_ACTION ITEM_.
Identify all lines in the listing that include the word "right", and copy them out.

▼

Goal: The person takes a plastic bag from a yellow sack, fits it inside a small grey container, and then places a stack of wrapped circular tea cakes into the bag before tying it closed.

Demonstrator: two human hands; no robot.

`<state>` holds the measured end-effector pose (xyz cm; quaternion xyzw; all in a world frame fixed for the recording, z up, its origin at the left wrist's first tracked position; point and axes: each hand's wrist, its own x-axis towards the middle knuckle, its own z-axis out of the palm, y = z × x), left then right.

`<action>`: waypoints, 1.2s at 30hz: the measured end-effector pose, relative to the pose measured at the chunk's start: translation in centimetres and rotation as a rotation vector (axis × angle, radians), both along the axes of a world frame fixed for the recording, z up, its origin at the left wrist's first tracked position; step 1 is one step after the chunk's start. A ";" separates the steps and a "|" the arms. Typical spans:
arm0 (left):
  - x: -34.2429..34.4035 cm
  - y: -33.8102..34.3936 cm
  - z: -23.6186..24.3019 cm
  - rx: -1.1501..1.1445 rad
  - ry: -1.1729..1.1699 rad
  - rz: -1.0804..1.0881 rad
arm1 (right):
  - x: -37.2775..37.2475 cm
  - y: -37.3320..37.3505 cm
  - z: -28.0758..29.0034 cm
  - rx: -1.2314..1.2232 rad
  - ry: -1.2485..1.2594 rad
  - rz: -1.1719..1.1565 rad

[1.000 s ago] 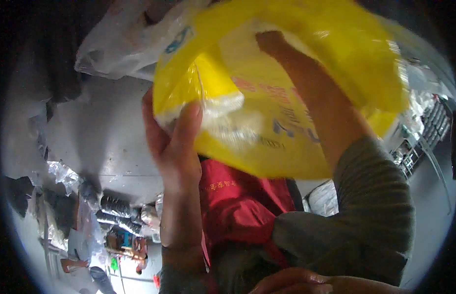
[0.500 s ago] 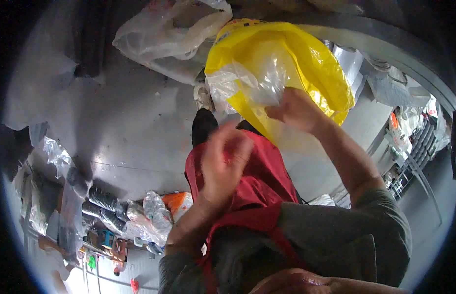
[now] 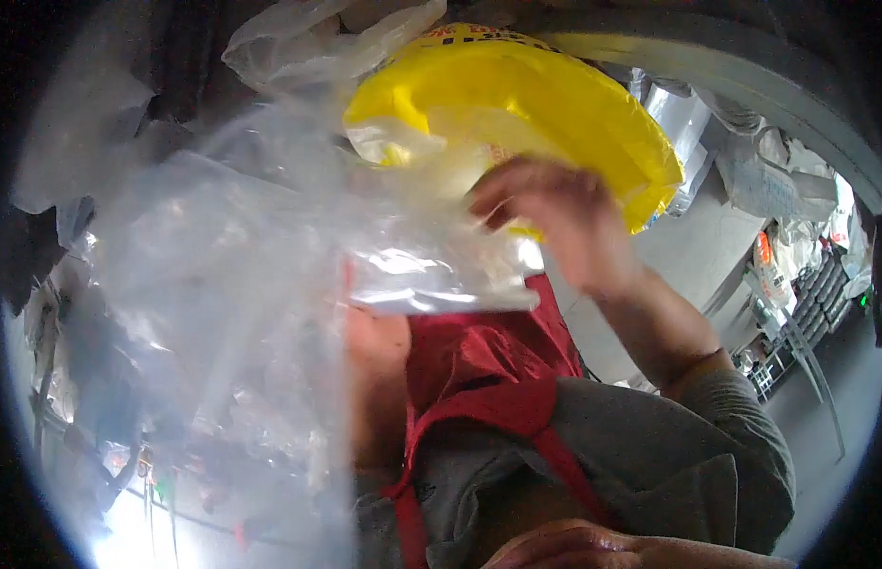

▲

_FINISHED TASK_.
`<state>` holds the measured end-effector pose (xyz cm; quaternion xyzw; all in a world frame fixed for the recording, z up, its origin at the left wrist's first tracked position; point and axes: each hand's wrist, its own x-axis towards the middle knuckle, its own z-axis out of the palm, y = z × x), left then right.
arm1 (right):

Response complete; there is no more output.